Why Consider a Fixed-Rate Mortgage?

One of the biggest benefits of a fixed-rate mortgage is the peace of mind that comes with knowing your monthly payments won’t change. Right now, fixed rates are lower than some variable rates, so if you like the idea of stability, locking in a fixed deal could help keep your monthly costs predictable, even if rates fluctuate.

Thinking About a Long-Term Fixed Rate?

Longer fixed-rate deals are becoming more attractive, but if the Bank of England cuts its base rate down the line, future fixed rates might become even more affordable. If you’re tied into a long-term deal when that happens, you could face hefty early repayment charges if you want to switch.

What About Tracker Rates?

Tracker rates are tempting if you think interest rates might go down, as they could lower your monthly payments. But trying to predict where rates are heading is tricky. Whether you should lock in now or wait depends on how you feel about future interest rates and how much you value the budget certainty of a fixed rate.
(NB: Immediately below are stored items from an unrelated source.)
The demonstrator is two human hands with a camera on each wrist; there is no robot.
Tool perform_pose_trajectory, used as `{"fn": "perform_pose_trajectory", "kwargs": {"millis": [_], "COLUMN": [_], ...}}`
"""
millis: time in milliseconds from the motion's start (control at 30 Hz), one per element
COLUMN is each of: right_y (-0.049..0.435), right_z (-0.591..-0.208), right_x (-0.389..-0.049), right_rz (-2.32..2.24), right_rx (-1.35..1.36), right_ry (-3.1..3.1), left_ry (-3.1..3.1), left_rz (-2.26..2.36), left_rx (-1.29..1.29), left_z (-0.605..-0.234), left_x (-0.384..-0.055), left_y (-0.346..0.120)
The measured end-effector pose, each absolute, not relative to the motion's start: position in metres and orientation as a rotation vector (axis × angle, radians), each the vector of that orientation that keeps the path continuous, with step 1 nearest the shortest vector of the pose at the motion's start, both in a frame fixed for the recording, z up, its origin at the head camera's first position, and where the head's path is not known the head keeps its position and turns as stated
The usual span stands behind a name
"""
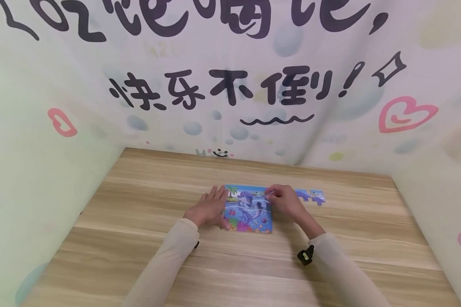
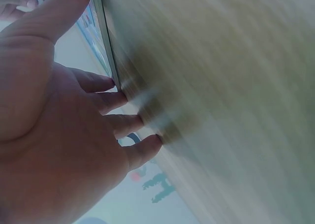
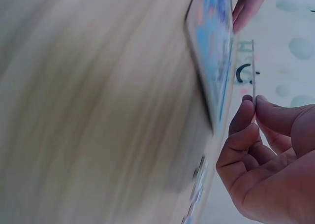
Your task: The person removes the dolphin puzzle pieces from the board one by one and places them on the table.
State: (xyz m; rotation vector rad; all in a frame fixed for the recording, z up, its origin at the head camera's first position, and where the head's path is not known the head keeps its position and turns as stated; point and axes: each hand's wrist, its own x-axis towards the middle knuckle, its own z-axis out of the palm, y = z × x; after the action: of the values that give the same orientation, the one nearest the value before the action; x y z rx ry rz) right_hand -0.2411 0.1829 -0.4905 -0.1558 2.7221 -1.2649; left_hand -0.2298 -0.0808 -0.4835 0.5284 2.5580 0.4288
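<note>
One puzzle board (image 1: pixel 249 213) flat on desk (image 1: pixel 138 204); left hand (image 1: pixel 209 209) resting flat, fingers straight, at its left edge; right hand (image 1: pixel 286 202) pinching a puzzle piece (image 3: pixel 253 71) above it.

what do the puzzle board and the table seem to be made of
Puzzle board: probably printed cardboard or thin wood, with a smooth colourful face; the right wrist view shows a thin flat edge. Table: wood or wood-look laminate, matte, with pale plank grain. The piece the right hand pinches looks equally thin.
</note>
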Motion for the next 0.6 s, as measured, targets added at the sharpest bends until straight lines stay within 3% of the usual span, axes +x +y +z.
{"fn": "perform_pose_trajectory", "kwargs": {"millis": [600], "right_y": [0.244], "right_z": [-0.492], "right_x": [-0.235], "right_rz": [-1.223], "right_rx": [-0.133], "right_ry": [2.749], "left_ry": [2.544], "left_rz": [0.437], "left_rx": [0.533], "left_z": [-0.486], "left_x": [-0.231], "left_y": [-0.08]}}
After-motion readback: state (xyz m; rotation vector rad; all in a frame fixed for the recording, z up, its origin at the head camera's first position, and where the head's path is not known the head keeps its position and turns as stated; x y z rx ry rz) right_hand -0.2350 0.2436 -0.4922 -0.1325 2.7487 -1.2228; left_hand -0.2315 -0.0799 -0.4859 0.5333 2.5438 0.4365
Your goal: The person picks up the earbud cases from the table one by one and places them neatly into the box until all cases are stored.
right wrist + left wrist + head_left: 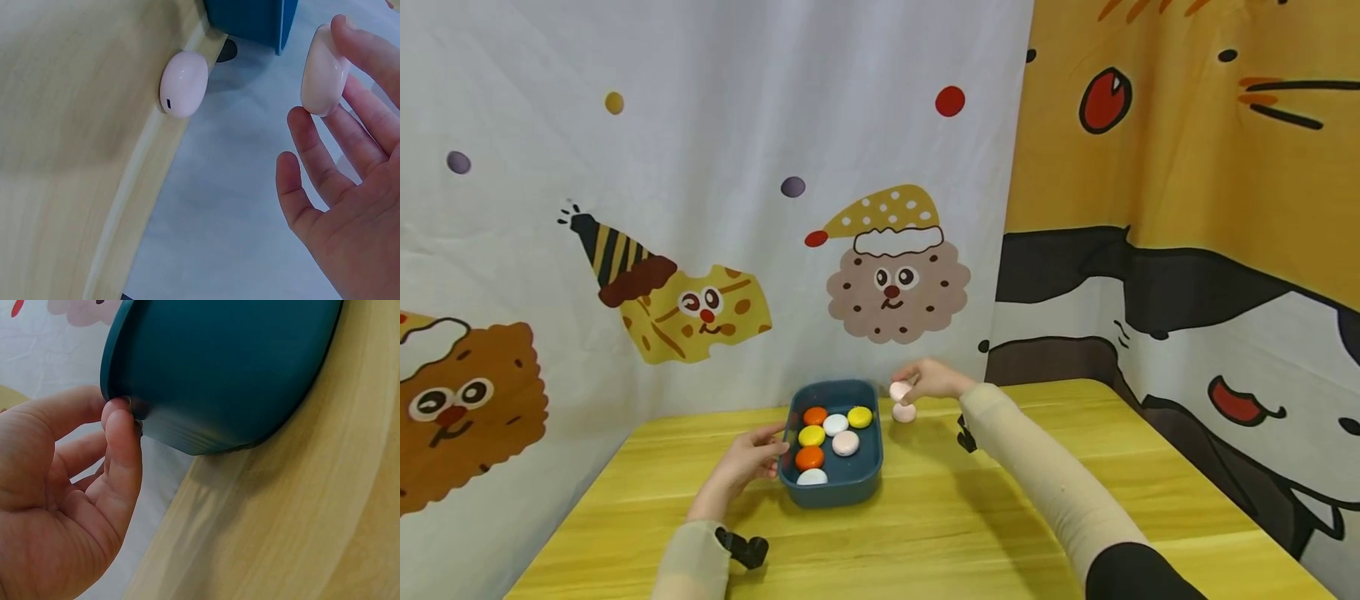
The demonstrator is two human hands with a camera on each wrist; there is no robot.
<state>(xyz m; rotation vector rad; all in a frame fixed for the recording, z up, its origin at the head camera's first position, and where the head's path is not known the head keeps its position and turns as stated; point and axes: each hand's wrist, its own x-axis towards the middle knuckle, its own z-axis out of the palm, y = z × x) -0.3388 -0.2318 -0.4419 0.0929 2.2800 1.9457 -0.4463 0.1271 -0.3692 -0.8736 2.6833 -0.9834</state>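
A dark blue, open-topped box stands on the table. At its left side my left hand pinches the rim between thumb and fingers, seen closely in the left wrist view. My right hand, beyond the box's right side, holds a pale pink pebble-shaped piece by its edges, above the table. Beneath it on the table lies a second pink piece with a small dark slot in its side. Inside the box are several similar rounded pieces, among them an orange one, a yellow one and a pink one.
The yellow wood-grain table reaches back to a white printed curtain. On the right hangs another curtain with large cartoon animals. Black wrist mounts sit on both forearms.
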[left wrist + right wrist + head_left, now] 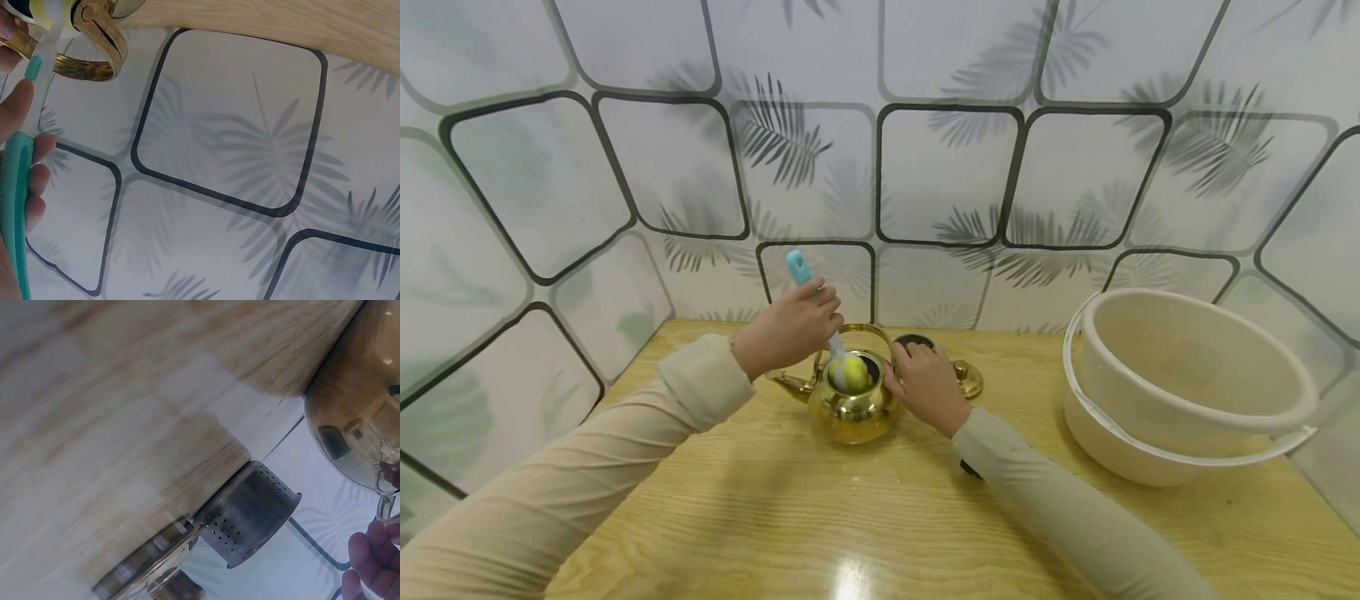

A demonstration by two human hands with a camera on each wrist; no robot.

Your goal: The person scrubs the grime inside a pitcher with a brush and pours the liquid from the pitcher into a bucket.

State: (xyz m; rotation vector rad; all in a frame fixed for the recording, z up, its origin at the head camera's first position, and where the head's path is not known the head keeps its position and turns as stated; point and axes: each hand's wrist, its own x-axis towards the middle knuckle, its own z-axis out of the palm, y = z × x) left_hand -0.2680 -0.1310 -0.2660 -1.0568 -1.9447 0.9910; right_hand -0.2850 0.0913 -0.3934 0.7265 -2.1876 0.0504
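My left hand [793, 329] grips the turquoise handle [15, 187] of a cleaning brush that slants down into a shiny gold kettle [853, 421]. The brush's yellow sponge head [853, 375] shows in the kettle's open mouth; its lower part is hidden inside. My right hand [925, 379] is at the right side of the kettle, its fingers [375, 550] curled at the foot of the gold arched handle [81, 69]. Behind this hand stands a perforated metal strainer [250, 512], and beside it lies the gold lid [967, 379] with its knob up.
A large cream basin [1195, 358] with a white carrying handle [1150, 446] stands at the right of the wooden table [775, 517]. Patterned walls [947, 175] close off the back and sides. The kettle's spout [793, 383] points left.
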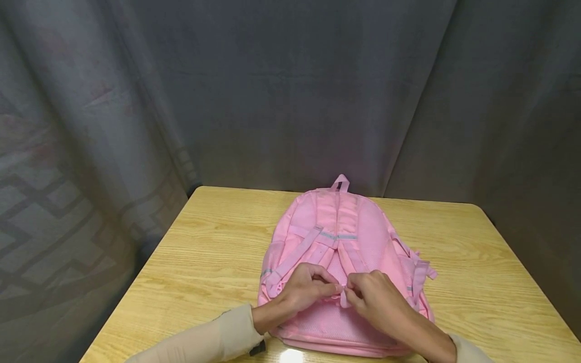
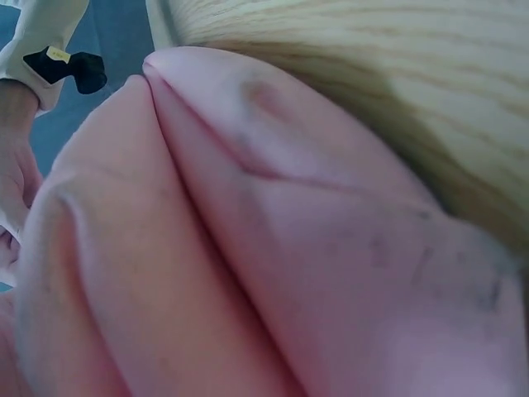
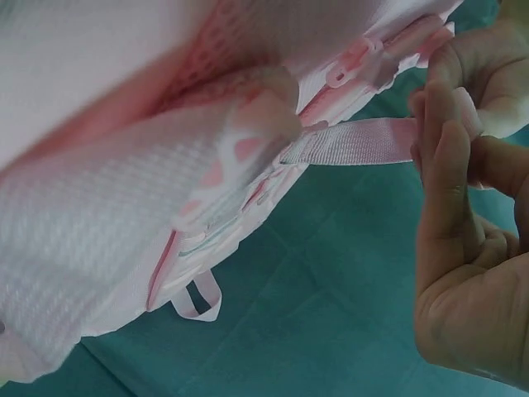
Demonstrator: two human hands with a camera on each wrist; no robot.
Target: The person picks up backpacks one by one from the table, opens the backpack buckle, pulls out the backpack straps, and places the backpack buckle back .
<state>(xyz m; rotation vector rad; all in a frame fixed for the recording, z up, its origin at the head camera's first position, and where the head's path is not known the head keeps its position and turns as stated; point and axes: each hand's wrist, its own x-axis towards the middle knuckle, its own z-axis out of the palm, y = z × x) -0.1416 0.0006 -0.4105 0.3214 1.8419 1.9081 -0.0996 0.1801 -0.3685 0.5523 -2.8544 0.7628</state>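
Observation:
A pink backpack [image 1: 336, 322] lies on the table with its shoulder straps facing up. Over its lower middle, my left hand [image 1: 308, 287] pinches the end of a pink webbing strap between thumb and index finger. Right beside it, my right hand [image 1: 379, 302] pinches the same webbing strap [image 3: 355, 142], which runs taut from the bag to the fingers in the right wrist view. A loose strap end [image 1: 344, 298] hangs below the fingertips. Close-up pink fabric [image 2: 231, 248] fills most of the left wrist view, and the left hand's fingers are hidden there.
The wooden table [image 1: 218, 252] extends on both sides of the bag. Grey curtains [image 1: 290, 101] hang behind and to the left. The bag's top loop [image 1: 341, 180] points to the far edge, and side straps [image 1: 422, 272] stick out at right.

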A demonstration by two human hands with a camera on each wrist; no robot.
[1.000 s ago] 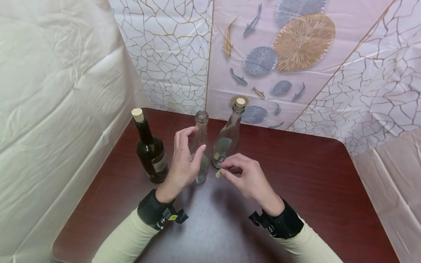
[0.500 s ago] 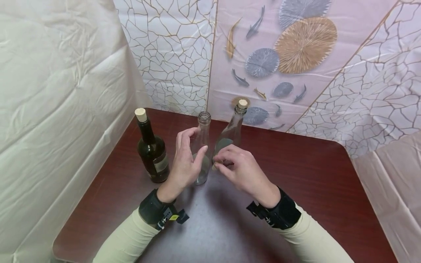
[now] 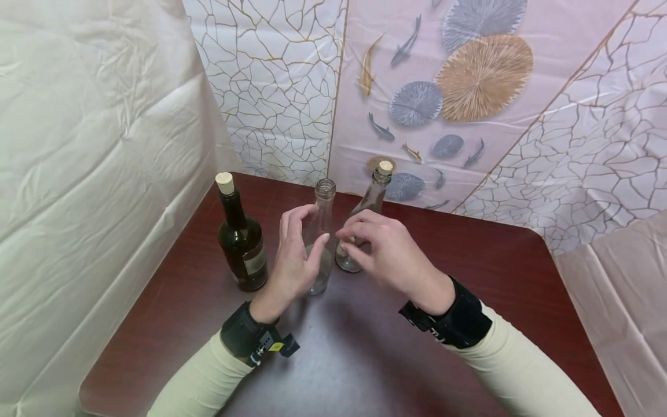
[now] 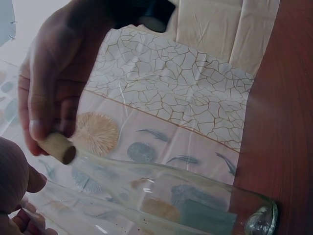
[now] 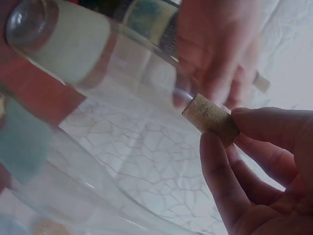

Managing Future Mortgage Payments

A lot of homeowners are worried about how they’ll manage higher mortgage payments once their current deal ends. It’s worth thinking ahead about how you’ll handle this and if there are any steps you can take now to ease the pressure.

If you’ve got some savings, overpaying on your mortgage could help reduce the amount you owe more quickly. Most lenders allow you to pay up to 10% extra on your balance each year without penalties, but make sure to double-check the terms of your deal before you start.

If you don’t have savings set aside and are worried about affording higher payments when your current deal ends, it’s vital to speak to your lender as early as possible. They might have options or advice tailored to your situation.

Seeking Professional Guidance

Making decisions about your mortgage can be overwhelming, especially when rates and costs are uncertain. That’s why it’s always smart to seek professional advice. We can help you explore your options, whether you’re thinking about overpayments, worried about early repayment charges, or looking for alternative mortgage products.

Whatever the situation, the key is to plan ahead and make informed choices so you can confidently manage your mortgage payments in the future.

 

There may be a fee for mortgage advice. The precise amount will depend on your circumstances and will be agreed with you before proceeding but estimate this to be £499.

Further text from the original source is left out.